冷酷CEOは、家政婦の私にだけ甘すぎる
夜勤を終えて外へ出ると、空が白み始めていた。
始発前の街は静かだ。 コンビニの明かりだけが妙に眩しく見える。
紬は眠気で重くなった身体を引きずるように歩いた。
途中、自販機の前で立ち止まる。 温かいカフェオレを買おうとして、値段を見てやめた。
百五十円。
今の紬には、その百五十円すら惜しい。
「……何やってるんだろ」
自嘲気味に笑う。
こんな生活、いつまで続くんだろう。
アパートへ戻り、狭いユニットバスでシャワーを浴びる。
鏡の前に立つと、目の下の隈が昨日より濃くなっていた。 「……寝なきゃ」
呟きながらベッドへ倒れ込む。
薄い布団。
古いエアコン。
今の紬には、この小さなワンルームが全てだった。
スマホが震えたのは、昼前だった。
ぼんやりした頭のまま画面を見る。
覚えのない番号だ。一体誰だろうかと思いながら、通話ボタンを押した。
「はい……朝比奈です」
『朝比奈紬さんでしょうか?』
女性の声だった。
『わたくし、ハウスサポートリンクという家事代行会社の者です』
「……はい?」
『以前登録いただいた経歴を拝見しまして。
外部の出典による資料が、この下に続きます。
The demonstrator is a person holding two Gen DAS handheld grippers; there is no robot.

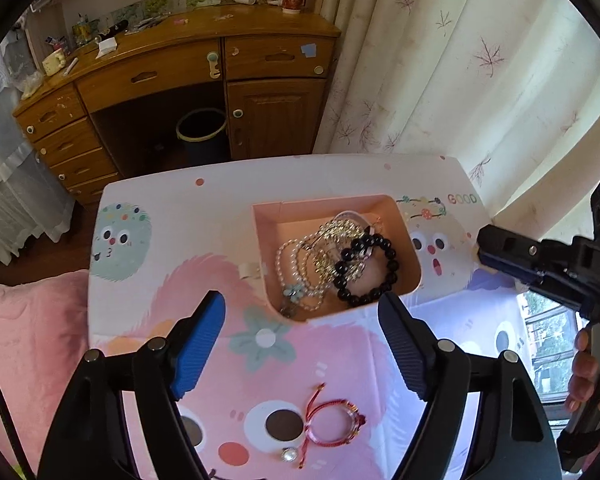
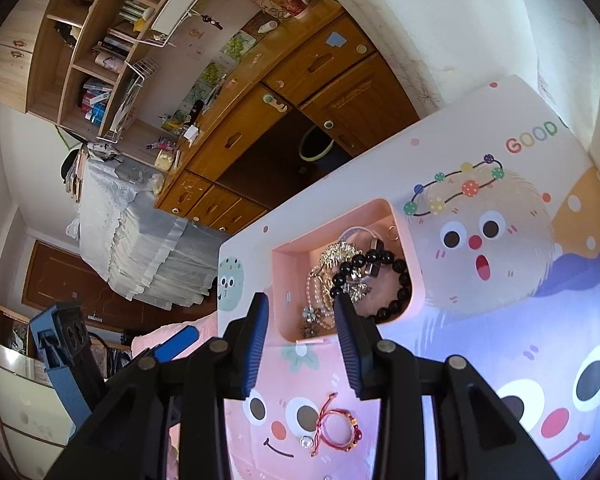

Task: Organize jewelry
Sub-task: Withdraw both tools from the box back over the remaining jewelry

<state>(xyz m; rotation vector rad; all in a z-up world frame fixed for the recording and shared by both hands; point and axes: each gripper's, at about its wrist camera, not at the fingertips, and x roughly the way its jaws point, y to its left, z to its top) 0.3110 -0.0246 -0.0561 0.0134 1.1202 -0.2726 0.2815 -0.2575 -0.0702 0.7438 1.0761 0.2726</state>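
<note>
The table top (image 1: 148, 320) is white at the far side, printed with cartoon monster faces in pink, mint green, lilac and orange, plus scattered dots and a multicoloured "GOOD" at the far right. The box (image 1: 268, 232) is pale pink throughout. Inside it, the bead bracelet (image 1: 380, 276) is glossy black, the pearl strands (image 1: 290, 268) are white, and the chain (image 1: 336, 240) is pale gold. On the near side, the cord bracelet (image 1: 332, 420) is red-pink with small gold-coloured accents; just beside it, the pearl stud (image 1: 288, 455) is white in a silver-toned rim. The left gripper (image 1: 302, 344) and right gripper (image 2: 302, 344) are black with ribbed blue pads. The curtain (image 1: 440, 60) is cream with a purple-brown leaf motif. The desk (image 1: 180, 68) is honey-brown wood.
</note>
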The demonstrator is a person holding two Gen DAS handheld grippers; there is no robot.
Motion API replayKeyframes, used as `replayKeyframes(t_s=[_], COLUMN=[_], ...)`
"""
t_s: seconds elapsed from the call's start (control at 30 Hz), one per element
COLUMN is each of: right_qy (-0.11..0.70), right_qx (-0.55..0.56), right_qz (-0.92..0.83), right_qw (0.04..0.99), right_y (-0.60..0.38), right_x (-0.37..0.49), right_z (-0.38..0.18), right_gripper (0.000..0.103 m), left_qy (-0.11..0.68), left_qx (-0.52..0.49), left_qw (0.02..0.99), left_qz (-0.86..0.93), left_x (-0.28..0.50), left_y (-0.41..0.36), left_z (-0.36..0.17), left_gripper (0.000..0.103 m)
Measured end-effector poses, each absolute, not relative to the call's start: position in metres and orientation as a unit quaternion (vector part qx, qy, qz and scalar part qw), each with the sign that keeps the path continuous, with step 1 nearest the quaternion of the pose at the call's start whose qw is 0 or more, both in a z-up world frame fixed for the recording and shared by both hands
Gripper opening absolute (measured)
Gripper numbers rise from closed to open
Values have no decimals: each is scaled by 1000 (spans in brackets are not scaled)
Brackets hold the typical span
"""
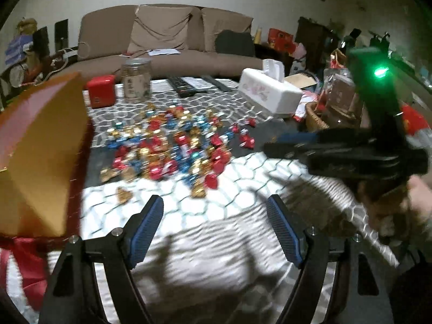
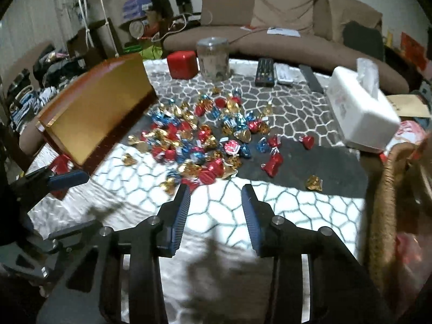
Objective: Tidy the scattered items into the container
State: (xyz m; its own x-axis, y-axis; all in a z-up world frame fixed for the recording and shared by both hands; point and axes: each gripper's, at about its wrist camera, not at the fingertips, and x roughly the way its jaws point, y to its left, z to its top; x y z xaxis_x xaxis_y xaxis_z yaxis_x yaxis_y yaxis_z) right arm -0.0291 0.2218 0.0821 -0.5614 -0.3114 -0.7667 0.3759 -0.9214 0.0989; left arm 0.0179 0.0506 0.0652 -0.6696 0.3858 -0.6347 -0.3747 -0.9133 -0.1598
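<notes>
Left wrist view: the left gripper (image 1: 215, 216), lower centre, stands wide open with nothing between its two blue-padded fingers (image 1: 147, 232). Beyond it, mid-frame, lies one heap of foil-wrapped candies (image 1: 172, 145) in red, blue and gold, too many and too blurred to count. One gold-lined box (image 1: 46, 140) rises at the left edge. Upper centre: one red cube (image 1: 101, 90) and one glass jar (image 1: 135, 79); at upper right, one white tissue box (image 1: 267, 94).

Right wrist view: the right gripper (image 2: 215, 210), lower centre, is partly open and empty. Two stray candies, one red (image 2: 274, 163) and one gold (image 2: 314, 182), lie right of the heap. Three remotes (image 2: 266, 74) lie side by side, upper centre.
</notes>
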Motion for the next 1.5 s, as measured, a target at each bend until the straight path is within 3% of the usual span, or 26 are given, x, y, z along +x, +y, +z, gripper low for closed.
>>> replayKeyframes(t_s=[0.17, 0.3, 0.37, 0.47, 0.93, 0.97, 1.03, 1.07, 1.3, 1.5], right_qy=[1, -12, -15, -26, 7, 3, -3, -4, -7, -8], right_qx=[435, 443, 446, 449, 460, 459, 456, 457, 451, 425], right_qz=[-872, -873, -873, -876, -877, -877, -879, -879, -880, -888], right_qw=[222, 204, 195, 174, 135, 138, 137, 138, 150, 177], right_y=[229, 243, 252, 263, 261, 262, 264, 264, 258, 253], right_x=[-54, -67, -71, -78, -116, -116, -115, -114, -104, -86], right_z=[56, 45, 42, 39, 10, 12, 14, 16, 32, 57], right_gripper=[25, 25, 25, 25, 27, 22, 17, 16, 16, 16], left_qy=[-30, -47, -55, -47, -20, -19, -14, -17, -22, -32], left_qx=[-356, -368, -382, -397, -405, -405, -414, -418, -421, -395], left_qw=[227, 226, 225, 210, 204, 206, 206, 208, 209, 220], left_qz=[906, 901, 895, 892, 891, 890, 887, 884, 883, 892], left_x=[-6, -24, -34, -47, -60, -60, -62, -63, -59, -39], left_y=[75, 84, 86, 92, 84, 84, 83, 81, 83, 72], left_z=[45, 30, 21, 11, 11, 11, 8, 6, 8, 41], left_gripper=[77, 71, 57, 49, 42, 42, 19, 15, 13, 11])
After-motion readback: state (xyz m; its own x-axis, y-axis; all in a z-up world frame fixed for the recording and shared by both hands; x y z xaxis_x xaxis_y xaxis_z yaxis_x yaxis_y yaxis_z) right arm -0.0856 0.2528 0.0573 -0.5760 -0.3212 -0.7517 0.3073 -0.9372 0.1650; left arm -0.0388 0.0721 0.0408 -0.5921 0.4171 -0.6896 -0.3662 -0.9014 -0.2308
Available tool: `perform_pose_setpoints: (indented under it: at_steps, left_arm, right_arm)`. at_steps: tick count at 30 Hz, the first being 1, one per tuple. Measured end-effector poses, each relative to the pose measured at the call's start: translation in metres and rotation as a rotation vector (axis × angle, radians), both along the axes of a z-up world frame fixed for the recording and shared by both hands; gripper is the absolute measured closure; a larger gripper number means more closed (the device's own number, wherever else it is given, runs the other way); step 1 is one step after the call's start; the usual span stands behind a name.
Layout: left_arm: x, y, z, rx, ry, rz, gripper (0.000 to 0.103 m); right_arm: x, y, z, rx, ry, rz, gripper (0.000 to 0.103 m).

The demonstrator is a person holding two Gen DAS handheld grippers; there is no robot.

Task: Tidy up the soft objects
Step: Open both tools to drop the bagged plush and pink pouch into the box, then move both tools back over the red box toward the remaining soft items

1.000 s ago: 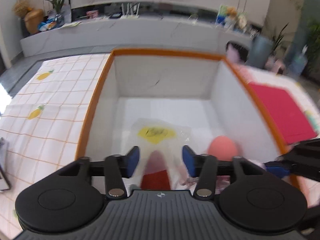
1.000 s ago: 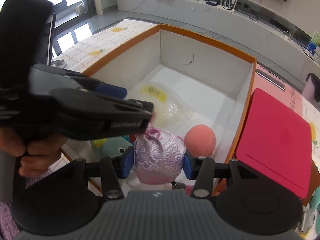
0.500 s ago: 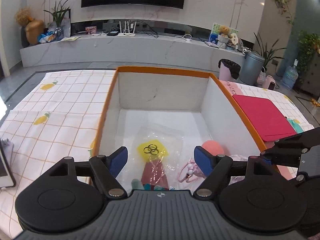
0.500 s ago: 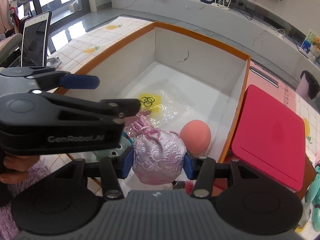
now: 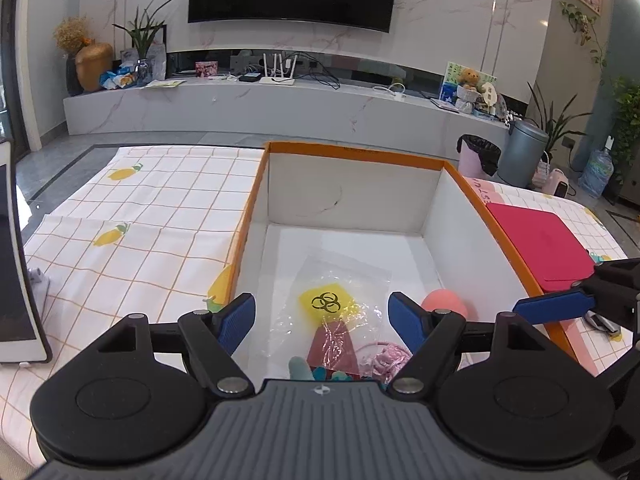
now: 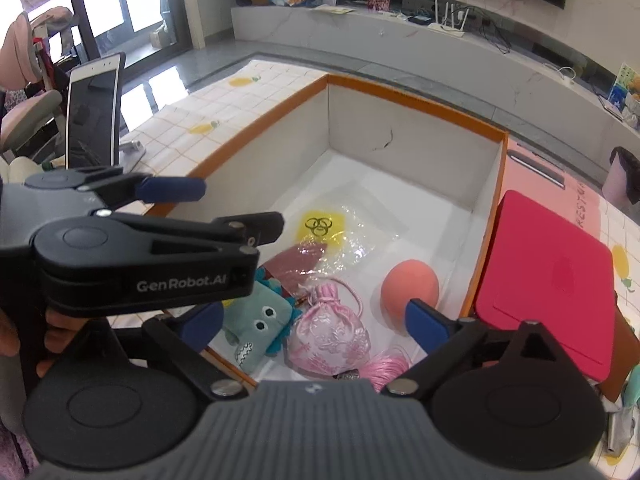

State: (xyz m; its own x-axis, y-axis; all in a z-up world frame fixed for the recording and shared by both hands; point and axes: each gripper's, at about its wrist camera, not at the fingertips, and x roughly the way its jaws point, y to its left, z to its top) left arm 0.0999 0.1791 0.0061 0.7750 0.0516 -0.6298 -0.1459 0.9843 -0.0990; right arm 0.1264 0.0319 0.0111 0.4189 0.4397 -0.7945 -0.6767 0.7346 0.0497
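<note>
- The box [image 6: 486, 184], white inside with an orange rim, is the landmark; every soft thing in view lies on its floor at the near end.
- The pink pouch [image 6: 328, 334] sits there, just released: the right gripper [image 6: 314, 322] has just been opening, and its jaws now stand wide apart on either side of the pouch without pressing it.
- The left gripper [image 5: 322, 314] is also spread wide with nothing between its jaws, hovering above the box's near end.
- Beside the pouch, toward the box's left wall, lies a teal plush toy [image 6: 256, 326]; toward the right wall, a peach ball [image 6: 408, 284]; farther in, a clear plastic bag [image 6: 340, 236] with a yellow label.
- The pouch looks light and squashy, with slick brocade cloth. I would pinch it across the full belly or at the gathered neck under the cord, gently.
- The bag is probably limp and slippery; take a crumpled fold, not the flat face.
- The ball may roll away if nudged.
</note>
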Motion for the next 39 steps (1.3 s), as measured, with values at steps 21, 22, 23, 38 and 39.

住み込みのお仕事に興味はありませんか?』
住み込み。
紬はゆっくり身体を起こした。
『個人宅での家事全般になります。条件がかなり良くて……』 「条件、ですか?」
『月給四十五万。家賃食費込みです』
耳を疑った。
四十五万。
紬の今までの生活では、ほとんど見たことのない数字だった。 怪しい。 普通に考えて、怪しすぎる。
でも、断れるほど今の紬に余裕はなかった。